> **Your goal**: The expected response is the full listing, retyped exactly, without its images.

> **Data excerpt**:
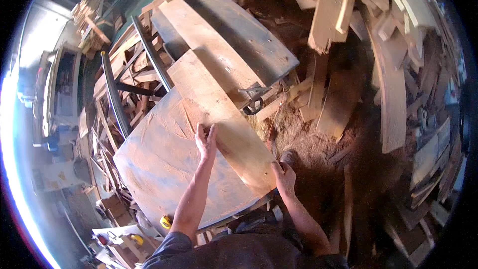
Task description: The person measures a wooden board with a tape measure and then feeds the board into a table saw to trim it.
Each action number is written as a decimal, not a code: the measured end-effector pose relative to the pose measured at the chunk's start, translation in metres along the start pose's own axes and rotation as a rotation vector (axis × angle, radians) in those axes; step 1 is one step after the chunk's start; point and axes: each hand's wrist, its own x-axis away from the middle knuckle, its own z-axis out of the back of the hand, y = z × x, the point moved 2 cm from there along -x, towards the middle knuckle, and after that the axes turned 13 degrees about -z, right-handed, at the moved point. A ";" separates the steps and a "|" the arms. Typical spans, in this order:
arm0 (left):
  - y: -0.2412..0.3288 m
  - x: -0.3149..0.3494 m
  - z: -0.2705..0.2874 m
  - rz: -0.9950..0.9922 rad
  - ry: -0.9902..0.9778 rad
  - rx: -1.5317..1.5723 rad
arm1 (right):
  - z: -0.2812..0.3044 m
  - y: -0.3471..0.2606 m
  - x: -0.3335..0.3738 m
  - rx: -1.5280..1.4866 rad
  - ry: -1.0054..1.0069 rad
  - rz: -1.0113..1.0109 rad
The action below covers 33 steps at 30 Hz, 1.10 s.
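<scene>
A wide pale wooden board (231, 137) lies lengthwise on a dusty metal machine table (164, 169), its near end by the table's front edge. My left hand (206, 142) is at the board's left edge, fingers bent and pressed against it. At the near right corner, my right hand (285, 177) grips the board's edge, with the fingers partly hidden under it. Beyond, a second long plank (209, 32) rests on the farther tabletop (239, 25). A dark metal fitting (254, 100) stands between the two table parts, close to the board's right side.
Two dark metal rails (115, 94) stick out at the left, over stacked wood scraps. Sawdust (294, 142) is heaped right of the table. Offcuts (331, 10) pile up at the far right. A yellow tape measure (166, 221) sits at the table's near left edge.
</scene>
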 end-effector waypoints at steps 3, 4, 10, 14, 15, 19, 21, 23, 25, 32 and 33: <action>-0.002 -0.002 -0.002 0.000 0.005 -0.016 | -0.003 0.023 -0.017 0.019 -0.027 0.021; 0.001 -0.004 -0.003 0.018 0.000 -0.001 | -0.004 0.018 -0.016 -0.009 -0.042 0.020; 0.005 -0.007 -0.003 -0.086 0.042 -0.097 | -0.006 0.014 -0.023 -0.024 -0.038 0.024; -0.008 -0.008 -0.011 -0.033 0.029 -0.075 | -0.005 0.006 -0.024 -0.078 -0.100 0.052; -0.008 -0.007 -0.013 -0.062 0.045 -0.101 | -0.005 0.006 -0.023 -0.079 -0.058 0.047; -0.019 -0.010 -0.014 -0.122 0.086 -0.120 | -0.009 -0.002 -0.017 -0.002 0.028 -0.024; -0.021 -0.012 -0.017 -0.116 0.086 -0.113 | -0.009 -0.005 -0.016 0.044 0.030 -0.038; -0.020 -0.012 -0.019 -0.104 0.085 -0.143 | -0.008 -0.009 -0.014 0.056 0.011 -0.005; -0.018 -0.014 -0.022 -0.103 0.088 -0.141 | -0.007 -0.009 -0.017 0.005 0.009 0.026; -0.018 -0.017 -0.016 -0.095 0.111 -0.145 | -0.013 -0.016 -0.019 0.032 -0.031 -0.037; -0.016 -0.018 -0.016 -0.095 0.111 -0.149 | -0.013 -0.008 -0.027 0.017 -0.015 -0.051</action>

> **Answer box**:
Task description: The person measures a wooden board with a tape measure and then feeds the board into a table saw to trim it.
Each action number is written as a decimal, not a code: the measured end-effector pose relative to the pose measured at the chunk's start, translation in metres along the start pose's own axes and rotation as a rotation vector (axis × angle, radians) in those axes; step 1 is one step after the chunk's start; point and axes: each hand's wrist, its own x-axis away from the middle knuckle, its own z-axis out of the back of the hand, y = z × x, the point moved 2 cm from there along -x, towards the middle knuckle, and after that the axes turned 13 degrees about -z, right-handed, at the moved point. A ";" separates the steps and a "|" the arms. Typical spans, in this order:
arm0 (left):
  - y: -0.2412..0.3288 m
  - x: -0.3149..0.3494 m
  - z: -0.2705..0.2874 m
  - rz: -0.9950..0.9922 rad
  - ry: -0.9902..0.9778 rad
  - rx: -1.5317..1.5723 rad
arm1 (right):
  - z: -0.2812..0.3044 m
  - y: -0.3471..0.2606 m
  - x: -0.3335..0.3738 m
  - rx: -1.5280..1.4866 rad
  - ry: -1.0054..1.0069 rad
  - rz: -1.0113..1.0109 rad
The action below covers 33 steps at 30 Hz, 1.10 s.
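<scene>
A wide pale wooden board (231, 137) lies lengthwise on a dusty metal machine table (164, 169), its near end by the table's front edge. My left hand (206, 142) is at the board's left edge, fingers bent and pressed against it. At the near right corner, my right hand (285, 177) grips the board's edge, with the fingers partly hidden under it. Beyond, a second long plank (209, 32) rests on the farther tabletop (239, 25). A dark metal fitting (254, 100) stands between the two table parts, close to the board's right side.
Two dark metal rails (115, 94) stick out at the left, over stacked wood scraps. Sawdust (294, 142) is heaped right of the table. Offcuts (331, 10) pile up at the far right. A yellow tape measure (166, 221) sits at the table's near left edge.
</scene>
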 end-effector waypoints at steps 3, 4, 10, 14, 15, 19, 21, 23, 25, 32 and 33: <action>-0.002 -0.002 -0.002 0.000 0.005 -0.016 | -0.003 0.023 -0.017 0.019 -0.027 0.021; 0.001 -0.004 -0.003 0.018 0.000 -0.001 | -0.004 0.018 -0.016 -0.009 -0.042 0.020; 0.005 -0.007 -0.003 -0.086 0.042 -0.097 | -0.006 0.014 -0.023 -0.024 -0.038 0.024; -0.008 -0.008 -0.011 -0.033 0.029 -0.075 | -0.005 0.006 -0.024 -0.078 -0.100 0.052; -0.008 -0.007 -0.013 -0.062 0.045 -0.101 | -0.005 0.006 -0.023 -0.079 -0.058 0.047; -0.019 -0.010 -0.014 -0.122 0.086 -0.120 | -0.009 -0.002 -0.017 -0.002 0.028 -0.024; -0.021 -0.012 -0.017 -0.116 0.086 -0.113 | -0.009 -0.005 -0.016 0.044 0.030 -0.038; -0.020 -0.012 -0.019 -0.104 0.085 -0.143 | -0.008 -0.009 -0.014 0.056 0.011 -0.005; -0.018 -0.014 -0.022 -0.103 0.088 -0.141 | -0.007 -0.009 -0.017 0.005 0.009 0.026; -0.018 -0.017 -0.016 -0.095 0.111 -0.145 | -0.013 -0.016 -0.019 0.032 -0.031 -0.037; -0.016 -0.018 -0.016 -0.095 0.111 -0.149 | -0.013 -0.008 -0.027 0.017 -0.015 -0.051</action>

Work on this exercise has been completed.